Rhinitis symptoms also develop in many individuals upon exposure to ETS. ETS exposure can lead to the development of rhinorrhea and nasal congestion, and these symptoms coincide with objectively measured end points such as nasal airway resistance. Additionally, ETS promotes the production of allergen-specific IgE antibodies in nasal lavage, a hallmark of allergic rhinitis. Although these symptoms can occur in any individual upon exposure to ETS, they tend to be found predominately in atopic individuals.

Although different disorders of the respiratory tract have traditionally been thought of as isolated diseases, it is clear that disease activity in one part of the respiratory tract can adversely affect other parts. In other words, the respiratory tract may be envisioned as a unified system instead of as a combination of different components (i.e., nose, sinuses, lungs, etc.). For example, an episode of acute sinusitis, a disorder of the upper respiratory tract, can contribute to the development of an asthma exacerbation, a disorder of the lower respiratory tract. This concept of a unified respiratory system also extends to the effects of ETS, in that the effects of ETS that do not immediately affect the nasal cavity or lungs may still lead to exacerbations of allergic rhinitis or asthma. For example, evidence suggests the incidence of otitis media, adenoid hypertrophy, tonsillitis, and bronchitis is higher in children exposed to ETS in the home compared to those that are not. Secondary to the effects of the unified respiratory system, these disorders may contribute to the exacerbations of allergic rhinitis and asthma.

Diesel Exhaust

The burning of fuel by motor vehicles is one of the largest sources of airborne pollutants, and diesel exhaust accounts for a large portion of this pollution. Diesel exhaust consists of diesel exhaust particles (DEP) and gaseous combustion products. DEP are carbon particles of 0.1 μm or less to which numerous chemicals produced in the combustion process or already present in the atmosphere can attach. While each DEP particle is less than 0.1 μm, particles tend to combine to form aggregates with diameters of less than 0.25 μm. Gaseous combustion products include nitrogen dioxide, carbon monoxide, and hydrocarbons that are precursors to ozone production.

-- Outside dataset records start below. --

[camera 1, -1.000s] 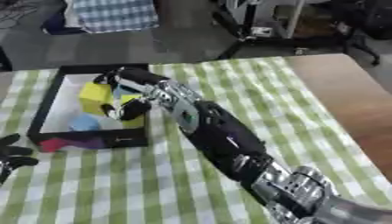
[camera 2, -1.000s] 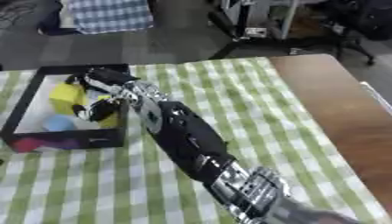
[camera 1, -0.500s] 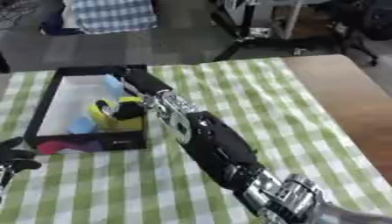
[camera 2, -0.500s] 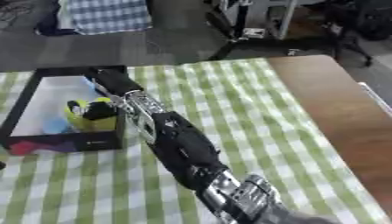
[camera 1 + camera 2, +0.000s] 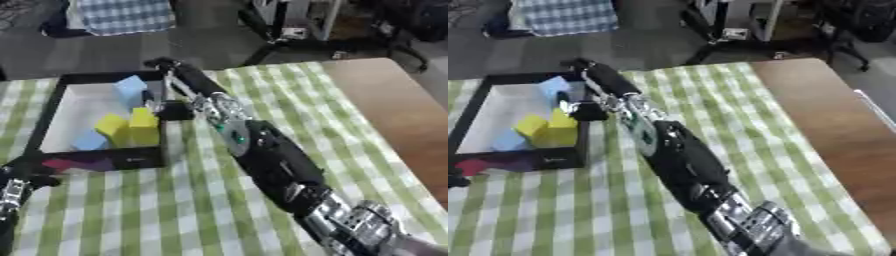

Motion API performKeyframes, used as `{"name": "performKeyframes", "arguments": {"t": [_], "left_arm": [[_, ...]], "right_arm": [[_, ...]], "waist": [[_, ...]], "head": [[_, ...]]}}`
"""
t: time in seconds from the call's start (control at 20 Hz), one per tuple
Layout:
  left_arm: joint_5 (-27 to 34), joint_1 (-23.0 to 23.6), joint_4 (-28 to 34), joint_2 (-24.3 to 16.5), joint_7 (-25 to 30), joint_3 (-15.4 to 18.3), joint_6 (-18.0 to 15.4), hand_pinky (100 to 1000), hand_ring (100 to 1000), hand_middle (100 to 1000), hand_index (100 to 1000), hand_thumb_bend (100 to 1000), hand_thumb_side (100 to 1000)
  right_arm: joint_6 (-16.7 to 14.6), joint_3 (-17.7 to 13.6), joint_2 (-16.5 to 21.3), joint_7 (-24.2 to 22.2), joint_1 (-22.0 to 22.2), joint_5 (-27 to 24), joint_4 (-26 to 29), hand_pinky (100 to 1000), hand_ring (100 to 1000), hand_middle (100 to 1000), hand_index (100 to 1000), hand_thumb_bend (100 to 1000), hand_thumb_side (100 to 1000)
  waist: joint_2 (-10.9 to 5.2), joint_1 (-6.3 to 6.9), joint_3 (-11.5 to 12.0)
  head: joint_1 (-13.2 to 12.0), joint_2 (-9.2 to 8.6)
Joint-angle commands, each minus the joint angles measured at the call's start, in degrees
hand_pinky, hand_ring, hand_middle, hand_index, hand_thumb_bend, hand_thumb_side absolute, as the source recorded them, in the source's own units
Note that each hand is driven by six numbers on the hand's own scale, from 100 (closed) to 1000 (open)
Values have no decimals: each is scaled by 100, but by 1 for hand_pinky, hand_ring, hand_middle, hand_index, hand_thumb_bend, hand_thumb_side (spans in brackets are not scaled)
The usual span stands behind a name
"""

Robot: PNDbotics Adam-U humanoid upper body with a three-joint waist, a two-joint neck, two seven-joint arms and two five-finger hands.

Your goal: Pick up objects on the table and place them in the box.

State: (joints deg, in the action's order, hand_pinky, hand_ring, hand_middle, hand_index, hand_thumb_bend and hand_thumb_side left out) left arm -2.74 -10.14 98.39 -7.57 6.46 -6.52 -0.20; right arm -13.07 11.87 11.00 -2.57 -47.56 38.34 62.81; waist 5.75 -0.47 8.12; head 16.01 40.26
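Where black box (image 5: pixel 52 117) sits: yellow blocks (image 5: pixel 129 128) inside.

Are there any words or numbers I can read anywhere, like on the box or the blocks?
No readable text anywhere.
The box front wall: a pink patch and small pale marks, too blurred to read.
The yellow blocks and blue blocks: plain, no writing.
The right hand: no label visible.

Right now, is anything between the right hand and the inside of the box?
Nothing visible. The right hand is at the box's right wall, fingers straight. The yellow blocks and the blue pieces already lie inside. The left hand is at the lower left, clear of the box.
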Motion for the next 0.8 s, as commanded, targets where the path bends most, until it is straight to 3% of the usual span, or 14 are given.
{"name": "performKeyframes", "arguments": {"t": [0.05,0.15,0.2,0.25,0.4,0.6,0.8], "left_arm": [[-40,36,47,-164,-128,144,-10,790,590,590,833,100,779],[-58,102,46,-214,-196,208,-8,790,590,589,833,100,778],[-66,133,47,-236,-225,233,-7,790,590,589,833,100,778],[-77,175,43,-263,-256,262,-3,790,590,589,833,100,778],[-104,268,44,-322,-329,322,4,790,590,589,833,100,778],[-116,351,40,-344,-374,352,16,790,590,589,832,100,780],[-114,389,42,-331,-401,377,16,790,590,589,831,100,782]], "right_arm": [[53,91,737,-311,371,-1279,1293,941,847,813,891,100,540],[225,-3,1018,-410,917,-2088,2099,931,825,774,859,100,593],[351,-69,1111,-433,1146,-2416,2418,928,820,770,838,100,699],[467,-153,1189,-429,1400,-2674,2691,926,815,756,822,100,616],[676,-430,1343,-352,2109,-3181,3359,923,808,743,804,100,634],[822,-877,1178,82,3030,-3643,3823,918,788,705,779,100,710],[841,-1188,747,417,3787,-3924,4044,918,779,689,802,100,759]], "waist": [[-220,-59,-77],[-269,-72,-165],[-291,-77,-195],[-320,-82,-244],[-379,-82,-350],[-408,-58,-480],[-413,-37,-567]], "head": [[-340,112],[-577,199],[-679,247],[-828,310],[-1149,377],[-1518,386],[-1753,386]]}}
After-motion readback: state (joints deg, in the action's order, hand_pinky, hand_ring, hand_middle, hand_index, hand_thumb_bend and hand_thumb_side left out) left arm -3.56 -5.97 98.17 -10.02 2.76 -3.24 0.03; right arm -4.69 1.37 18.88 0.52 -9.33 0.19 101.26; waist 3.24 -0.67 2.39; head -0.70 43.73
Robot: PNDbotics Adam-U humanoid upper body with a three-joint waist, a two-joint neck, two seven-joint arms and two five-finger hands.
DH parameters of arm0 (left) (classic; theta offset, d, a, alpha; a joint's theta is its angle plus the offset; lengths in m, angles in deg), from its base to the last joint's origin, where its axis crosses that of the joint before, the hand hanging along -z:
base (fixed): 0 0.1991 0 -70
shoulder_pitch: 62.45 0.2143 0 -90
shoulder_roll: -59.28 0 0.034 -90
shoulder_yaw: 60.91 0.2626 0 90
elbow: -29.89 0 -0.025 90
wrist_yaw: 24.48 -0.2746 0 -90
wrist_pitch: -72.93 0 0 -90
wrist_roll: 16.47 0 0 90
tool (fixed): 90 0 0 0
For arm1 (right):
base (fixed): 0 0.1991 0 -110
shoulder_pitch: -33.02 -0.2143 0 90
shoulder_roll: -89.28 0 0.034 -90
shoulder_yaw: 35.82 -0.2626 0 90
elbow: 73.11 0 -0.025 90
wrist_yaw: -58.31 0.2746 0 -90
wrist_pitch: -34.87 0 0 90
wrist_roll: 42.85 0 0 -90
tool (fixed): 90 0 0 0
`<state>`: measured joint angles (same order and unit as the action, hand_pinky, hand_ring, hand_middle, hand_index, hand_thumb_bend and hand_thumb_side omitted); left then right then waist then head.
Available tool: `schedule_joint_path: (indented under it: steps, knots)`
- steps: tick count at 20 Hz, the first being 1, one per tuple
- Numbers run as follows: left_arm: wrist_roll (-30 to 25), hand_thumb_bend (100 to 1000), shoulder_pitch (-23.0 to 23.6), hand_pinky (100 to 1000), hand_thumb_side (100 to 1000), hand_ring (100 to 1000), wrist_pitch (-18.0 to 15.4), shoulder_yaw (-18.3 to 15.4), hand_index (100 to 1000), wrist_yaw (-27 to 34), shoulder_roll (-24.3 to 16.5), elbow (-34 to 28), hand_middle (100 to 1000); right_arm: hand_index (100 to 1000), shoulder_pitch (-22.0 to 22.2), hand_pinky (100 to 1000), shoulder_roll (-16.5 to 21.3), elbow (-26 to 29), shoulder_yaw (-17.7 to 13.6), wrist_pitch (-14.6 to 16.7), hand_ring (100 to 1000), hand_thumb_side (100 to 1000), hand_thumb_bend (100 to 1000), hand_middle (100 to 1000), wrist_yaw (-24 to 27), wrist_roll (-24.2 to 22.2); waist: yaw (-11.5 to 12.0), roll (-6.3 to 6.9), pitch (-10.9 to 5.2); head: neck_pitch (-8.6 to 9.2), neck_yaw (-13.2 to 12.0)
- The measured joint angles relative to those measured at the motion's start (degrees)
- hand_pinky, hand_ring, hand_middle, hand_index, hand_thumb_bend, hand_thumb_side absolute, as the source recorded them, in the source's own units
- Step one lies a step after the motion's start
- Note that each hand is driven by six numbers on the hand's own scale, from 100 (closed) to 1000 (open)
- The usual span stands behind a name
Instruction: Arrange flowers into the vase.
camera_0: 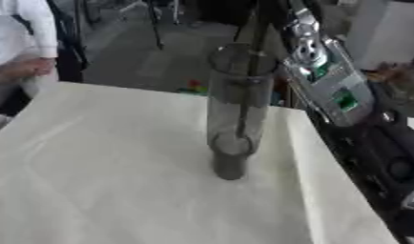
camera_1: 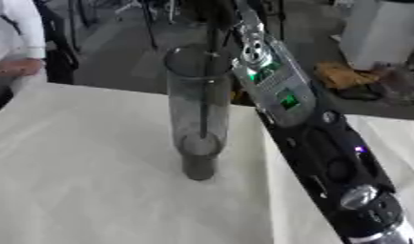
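On my left I see the pale tabletop [camera_0: 102, 171] spreading wide and bare. Toward its right side the vase [camera_1: 196, 109], a tall clear glass cylinder on a grey base, stands upright. A dark thin stem [camera_1: 208, 95] runs down inside it, reaching above the rim toward the far side. Just right of the vase my right arm [camera_1: 319, 147] slants from the near right corner up to the far middle; its hand is out of sight, so I cannot tell how the fingers stand.
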<state>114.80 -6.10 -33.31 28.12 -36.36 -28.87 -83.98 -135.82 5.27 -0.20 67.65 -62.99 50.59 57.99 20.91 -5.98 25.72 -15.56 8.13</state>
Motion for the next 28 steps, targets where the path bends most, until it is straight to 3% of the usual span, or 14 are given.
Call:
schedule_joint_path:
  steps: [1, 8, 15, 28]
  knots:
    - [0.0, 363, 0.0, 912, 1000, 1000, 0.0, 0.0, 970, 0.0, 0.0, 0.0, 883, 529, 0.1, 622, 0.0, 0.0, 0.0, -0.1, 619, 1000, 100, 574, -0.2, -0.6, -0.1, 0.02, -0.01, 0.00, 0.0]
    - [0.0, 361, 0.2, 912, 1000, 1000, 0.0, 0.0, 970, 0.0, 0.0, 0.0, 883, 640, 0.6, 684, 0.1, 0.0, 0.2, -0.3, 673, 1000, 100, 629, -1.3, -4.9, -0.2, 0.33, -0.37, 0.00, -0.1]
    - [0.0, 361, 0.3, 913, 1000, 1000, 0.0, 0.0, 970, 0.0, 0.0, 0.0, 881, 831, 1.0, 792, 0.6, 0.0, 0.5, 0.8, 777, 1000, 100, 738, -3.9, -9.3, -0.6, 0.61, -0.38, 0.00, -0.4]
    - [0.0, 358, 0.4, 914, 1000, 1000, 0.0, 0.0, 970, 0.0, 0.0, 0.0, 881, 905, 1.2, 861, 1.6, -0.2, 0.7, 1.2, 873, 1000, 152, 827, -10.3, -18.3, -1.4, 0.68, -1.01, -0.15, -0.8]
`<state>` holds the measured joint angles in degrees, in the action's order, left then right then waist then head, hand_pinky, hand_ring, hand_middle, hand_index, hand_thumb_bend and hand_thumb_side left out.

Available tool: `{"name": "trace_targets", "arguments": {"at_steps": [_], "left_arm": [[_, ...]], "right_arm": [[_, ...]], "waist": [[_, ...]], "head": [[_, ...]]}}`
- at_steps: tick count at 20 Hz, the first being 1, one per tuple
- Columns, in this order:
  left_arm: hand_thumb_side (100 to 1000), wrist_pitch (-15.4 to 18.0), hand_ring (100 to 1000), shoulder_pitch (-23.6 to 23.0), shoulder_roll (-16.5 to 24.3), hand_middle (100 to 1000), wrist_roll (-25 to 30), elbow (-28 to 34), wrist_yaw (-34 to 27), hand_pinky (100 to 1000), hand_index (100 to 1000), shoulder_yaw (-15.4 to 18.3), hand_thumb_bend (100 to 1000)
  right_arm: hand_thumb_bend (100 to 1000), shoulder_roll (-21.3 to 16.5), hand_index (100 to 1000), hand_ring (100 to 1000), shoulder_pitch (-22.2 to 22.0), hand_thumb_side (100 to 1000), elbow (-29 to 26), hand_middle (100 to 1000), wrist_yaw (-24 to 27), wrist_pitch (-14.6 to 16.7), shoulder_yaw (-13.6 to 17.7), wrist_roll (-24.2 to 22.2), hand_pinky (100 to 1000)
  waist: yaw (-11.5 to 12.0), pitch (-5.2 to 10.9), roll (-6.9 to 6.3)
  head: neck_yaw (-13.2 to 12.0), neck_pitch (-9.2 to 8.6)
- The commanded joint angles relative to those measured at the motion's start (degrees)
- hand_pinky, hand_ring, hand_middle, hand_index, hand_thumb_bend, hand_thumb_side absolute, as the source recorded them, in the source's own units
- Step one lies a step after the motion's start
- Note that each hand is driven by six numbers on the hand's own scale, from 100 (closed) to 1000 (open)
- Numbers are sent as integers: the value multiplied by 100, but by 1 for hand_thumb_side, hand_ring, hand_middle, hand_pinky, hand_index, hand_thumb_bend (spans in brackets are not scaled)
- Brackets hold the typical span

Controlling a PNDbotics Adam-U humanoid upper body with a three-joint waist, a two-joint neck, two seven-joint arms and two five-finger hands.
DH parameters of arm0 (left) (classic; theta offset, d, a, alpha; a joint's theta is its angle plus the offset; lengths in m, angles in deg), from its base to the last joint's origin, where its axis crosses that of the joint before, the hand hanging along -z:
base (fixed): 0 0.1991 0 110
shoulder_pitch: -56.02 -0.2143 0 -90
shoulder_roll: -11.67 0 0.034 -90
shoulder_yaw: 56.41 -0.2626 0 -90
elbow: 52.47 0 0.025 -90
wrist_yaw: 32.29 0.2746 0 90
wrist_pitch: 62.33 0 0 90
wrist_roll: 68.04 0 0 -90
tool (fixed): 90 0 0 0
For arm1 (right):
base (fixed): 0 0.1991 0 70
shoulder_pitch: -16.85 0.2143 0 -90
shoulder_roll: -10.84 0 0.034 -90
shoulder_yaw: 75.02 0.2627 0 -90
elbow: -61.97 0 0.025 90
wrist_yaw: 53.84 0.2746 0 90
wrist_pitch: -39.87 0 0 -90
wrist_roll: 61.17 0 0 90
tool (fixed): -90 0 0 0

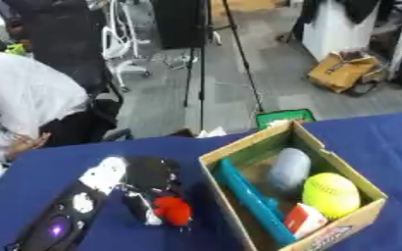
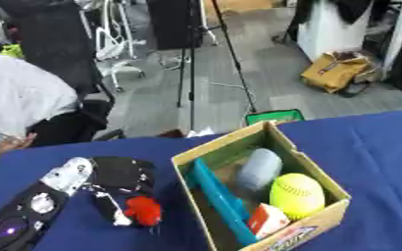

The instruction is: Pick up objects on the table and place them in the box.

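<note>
1. One red object sits in the curled fingers of the robot's left hand, over the blue table just left of the cardboard box.
2. Small and rounded, it looks light; whether it is soft or stiff cannot be told, and a hold across its middle seems safest.
3. Already in the box lie a yellow ball, a grey rounded item, a teal bar and a red-and-white packet.
4. Blur hides the red object's shape, and the fingers cover part of it.
5. No right hand shows.
</note>
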<state>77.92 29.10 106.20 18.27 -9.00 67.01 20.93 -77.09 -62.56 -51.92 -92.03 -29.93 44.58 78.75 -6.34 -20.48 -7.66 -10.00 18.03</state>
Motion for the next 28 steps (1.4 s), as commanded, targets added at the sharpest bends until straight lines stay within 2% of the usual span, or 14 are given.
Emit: {"name": "trace_targets", "arguments": {"at_steps": [1, 15, 20, 28], "left_arm": [[794, -23, 817, 99, 85, 565, 20, -5, 0, 1000, 714, 37, 435], [700, -59, 772, 111, 78, 515, 54, -1, -84, 1000, 669, 52, 374], [618, -79, 760, 118, 82, 499, 73, 5, -107, 1000, 656, 53, 348], [589, -85, 759, 170, 90, 495, 115, 51, -132, 1000, 655, 35, 347]], "right_arm": [[100, -111, 575, 677, 28, 594, -70, 563, 43, 221, 51, 204, 729], [100, -120, 575, 678, 14, 587, -70, 562, 50, 190, 68, 204, 730], [100, -123, 576, 678, 12, 583, -70, 562, 48, 177, 74, 204, 730], [100, -133, 576, 682, -4, 570, -70, 562, 44, 138, 83, 204, 736]], "waist": [[-7, 102, 39], [7, 140, 39], [13, 152, 38], [59, 192, 37]], "head": [[15, -66], [22, -53], [32, -54], [53, -30]]}}
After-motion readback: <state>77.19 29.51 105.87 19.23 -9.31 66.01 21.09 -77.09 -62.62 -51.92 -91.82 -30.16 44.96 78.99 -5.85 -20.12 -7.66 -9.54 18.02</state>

Like ETS, diesel exhaust has been linked to numerous adverse health outcomes including cardiovascular disease, leukemia, lymphoma, lung cancer, and wheezing. In regard to allergic disease, diesel exhaust is associated with the development and exacerbation of asthma, the promotion of sensitization to new allergens, and the enhancement of the allergic response to antigen.

Disease Development

There is significant epidemiologic and clinical research data indicating that exposure to diesel exhaust leads to the development of allergic disease. Accurate measurement of diesel exhaust exposure is difficult; therefore, studies have used proximity to automobile traffic and similar measures as a proxy for the measurement of diesel exhaust exposure. Infants exposed to traffic-related pollutants have 2.5 times the prevalence of wheezing compared to a nonexposed population. Of note, it is the proximity to traffic and the type of traffic (stop-and-go bus and truck traffic) that are the most significant risk factors for the development of disease, not the volume of traffic. Likewise, older children with exposure to traffic-related pollution have a prevalence of asthma twice as high as that compared to an unexposed population. As with asthma, exposure to DEP has been linked to the development of allergic disease. This has been clearly demonstrated in murine models in previous studies and more recently in humans where increased rates of allergic sensitization are found in individuals exposed to higher amounts of traffic-related pollutants.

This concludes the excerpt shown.